• [ABOUT THIS TASK]:
In the data below, one line contains "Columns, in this" and a later one contains "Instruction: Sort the". Print both, with every line between them, exactly and alone.

• [RECORD EXCERPTS]:
================================

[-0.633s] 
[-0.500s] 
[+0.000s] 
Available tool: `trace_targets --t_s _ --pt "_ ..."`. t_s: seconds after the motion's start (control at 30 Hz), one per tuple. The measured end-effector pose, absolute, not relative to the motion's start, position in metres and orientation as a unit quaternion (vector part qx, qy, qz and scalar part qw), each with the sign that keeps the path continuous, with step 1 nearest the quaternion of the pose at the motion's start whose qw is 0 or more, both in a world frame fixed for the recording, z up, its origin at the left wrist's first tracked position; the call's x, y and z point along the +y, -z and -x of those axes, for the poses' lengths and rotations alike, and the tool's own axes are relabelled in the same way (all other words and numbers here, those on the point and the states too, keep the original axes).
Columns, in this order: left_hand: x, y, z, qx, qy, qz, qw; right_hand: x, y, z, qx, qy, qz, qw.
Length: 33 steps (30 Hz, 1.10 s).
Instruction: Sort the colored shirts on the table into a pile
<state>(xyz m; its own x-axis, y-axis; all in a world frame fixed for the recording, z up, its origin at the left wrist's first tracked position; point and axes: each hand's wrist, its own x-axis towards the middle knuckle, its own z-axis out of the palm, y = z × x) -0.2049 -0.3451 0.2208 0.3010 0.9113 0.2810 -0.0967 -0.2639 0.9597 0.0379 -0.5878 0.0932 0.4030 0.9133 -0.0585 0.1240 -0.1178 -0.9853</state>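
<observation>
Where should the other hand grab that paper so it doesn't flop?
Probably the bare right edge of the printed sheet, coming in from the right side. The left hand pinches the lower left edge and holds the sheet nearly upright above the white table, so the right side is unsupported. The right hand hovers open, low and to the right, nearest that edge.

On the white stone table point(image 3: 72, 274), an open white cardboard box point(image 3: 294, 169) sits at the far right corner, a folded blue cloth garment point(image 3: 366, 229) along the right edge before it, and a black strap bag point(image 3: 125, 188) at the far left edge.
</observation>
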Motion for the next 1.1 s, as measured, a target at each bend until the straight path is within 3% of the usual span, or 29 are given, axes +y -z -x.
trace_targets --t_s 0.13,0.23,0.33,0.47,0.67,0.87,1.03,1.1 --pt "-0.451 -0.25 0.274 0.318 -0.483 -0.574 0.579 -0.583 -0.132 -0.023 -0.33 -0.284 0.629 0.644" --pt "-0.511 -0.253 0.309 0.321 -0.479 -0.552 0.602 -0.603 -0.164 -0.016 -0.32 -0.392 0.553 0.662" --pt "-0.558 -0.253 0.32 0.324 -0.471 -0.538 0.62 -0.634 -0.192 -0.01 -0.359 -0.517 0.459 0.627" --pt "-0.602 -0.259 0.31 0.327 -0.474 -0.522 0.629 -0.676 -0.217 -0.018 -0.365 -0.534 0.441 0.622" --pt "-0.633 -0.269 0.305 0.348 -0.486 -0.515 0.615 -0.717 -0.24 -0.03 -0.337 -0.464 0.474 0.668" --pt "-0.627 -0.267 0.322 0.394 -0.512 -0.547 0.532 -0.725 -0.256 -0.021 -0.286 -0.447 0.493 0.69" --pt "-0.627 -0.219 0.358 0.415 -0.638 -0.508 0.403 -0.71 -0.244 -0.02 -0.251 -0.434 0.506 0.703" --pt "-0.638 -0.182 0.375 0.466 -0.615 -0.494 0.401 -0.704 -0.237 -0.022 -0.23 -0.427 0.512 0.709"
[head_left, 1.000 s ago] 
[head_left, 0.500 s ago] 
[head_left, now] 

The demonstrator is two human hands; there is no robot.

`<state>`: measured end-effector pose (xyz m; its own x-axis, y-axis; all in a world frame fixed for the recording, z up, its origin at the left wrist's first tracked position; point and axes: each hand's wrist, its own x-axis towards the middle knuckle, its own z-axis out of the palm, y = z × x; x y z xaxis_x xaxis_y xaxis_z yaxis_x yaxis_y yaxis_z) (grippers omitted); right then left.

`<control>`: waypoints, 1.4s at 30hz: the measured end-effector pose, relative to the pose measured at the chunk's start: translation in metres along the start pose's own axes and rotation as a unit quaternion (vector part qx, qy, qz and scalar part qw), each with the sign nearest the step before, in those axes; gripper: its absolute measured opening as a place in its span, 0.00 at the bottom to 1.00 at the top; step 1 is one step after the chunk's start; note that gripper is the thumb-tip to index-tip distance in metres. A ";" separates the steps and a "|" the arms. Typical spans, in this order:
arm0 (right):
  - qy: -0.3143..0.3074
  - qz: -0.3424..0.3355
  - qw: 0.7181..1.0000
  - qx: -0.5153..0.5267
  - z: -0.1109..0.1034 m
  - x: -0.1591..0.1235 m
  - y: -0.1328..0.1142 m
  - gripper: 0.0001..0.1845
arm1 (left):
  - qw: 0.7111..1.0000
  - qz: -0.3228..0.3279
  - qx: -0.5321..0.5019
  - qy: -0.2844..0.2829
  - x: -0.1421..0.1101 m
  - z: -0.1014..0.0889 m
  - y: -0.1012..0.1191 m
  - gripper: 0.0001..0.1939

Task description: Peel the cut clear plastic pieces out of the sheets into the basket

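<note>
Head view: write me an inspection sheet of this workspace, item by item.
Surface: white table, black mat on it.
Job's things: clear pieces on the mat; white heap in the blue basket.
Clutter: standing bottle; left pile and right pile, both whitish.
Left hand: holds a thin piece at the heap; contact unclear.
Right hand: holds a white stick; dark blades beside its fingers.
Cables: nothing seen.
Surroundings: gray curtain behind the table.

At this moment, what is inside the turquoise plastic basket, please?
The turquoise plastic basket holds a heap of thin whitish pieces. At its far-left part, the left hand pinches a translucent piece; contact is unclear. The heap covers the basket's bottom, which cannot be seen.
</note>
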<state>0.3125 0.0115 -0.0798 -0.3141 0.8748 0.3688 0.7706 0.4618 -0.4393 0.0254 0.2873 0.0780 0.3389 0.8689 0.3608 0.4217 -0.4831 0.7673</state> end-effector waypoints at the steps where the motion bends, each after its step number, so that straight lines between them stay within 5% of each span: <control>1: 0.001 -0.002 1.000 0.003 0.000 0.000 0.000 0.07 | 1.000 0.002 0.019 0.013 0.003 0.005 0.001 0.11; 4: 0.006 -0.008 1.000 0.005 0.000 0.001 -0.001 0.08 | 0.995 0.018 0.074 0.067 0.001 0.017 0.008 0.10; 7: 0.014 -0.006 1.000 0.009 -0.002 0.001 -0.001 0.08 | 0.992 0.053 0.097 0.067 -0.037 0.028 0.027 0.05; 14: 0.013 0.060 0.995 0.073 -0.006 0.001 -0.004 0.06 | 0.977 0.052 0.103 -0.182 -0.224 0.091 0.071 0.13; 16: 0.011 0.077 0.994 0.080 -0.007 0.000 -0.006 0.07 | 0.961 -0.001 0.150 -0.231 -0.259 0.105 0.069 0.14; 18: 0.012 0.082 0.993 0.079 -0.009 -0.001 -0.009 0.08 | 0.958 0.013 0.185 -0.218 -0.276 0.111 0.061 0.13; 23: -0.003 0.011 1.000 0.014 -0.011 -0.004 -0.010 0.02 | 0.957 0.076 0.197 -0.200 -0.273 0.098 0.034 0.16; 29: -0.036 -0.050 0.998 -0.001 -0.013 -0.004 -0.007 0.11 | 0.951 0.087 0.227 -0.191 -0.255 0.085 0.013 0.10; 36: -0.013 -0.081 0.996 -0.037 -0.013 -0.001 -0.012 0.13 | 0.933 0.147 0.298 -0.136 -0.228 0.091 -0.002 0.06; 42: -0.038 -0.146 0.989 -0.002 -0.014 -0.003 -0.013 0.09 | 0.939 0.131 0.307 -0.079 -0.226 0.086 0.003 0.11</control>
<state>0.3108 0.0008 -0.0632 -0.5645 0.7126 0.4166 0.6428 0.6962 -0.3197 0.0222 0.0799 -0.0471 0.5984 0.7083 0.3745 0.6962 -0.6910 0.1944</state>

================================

• [WRITTEN ANSWER]:
Columns, in this order: left_hand: x, y, z, qx, qy, qz, qw; right_hand: x, y, z, qx, qy, qz, qw.
Length: 33 steps (30 Hz, 1.10 s).
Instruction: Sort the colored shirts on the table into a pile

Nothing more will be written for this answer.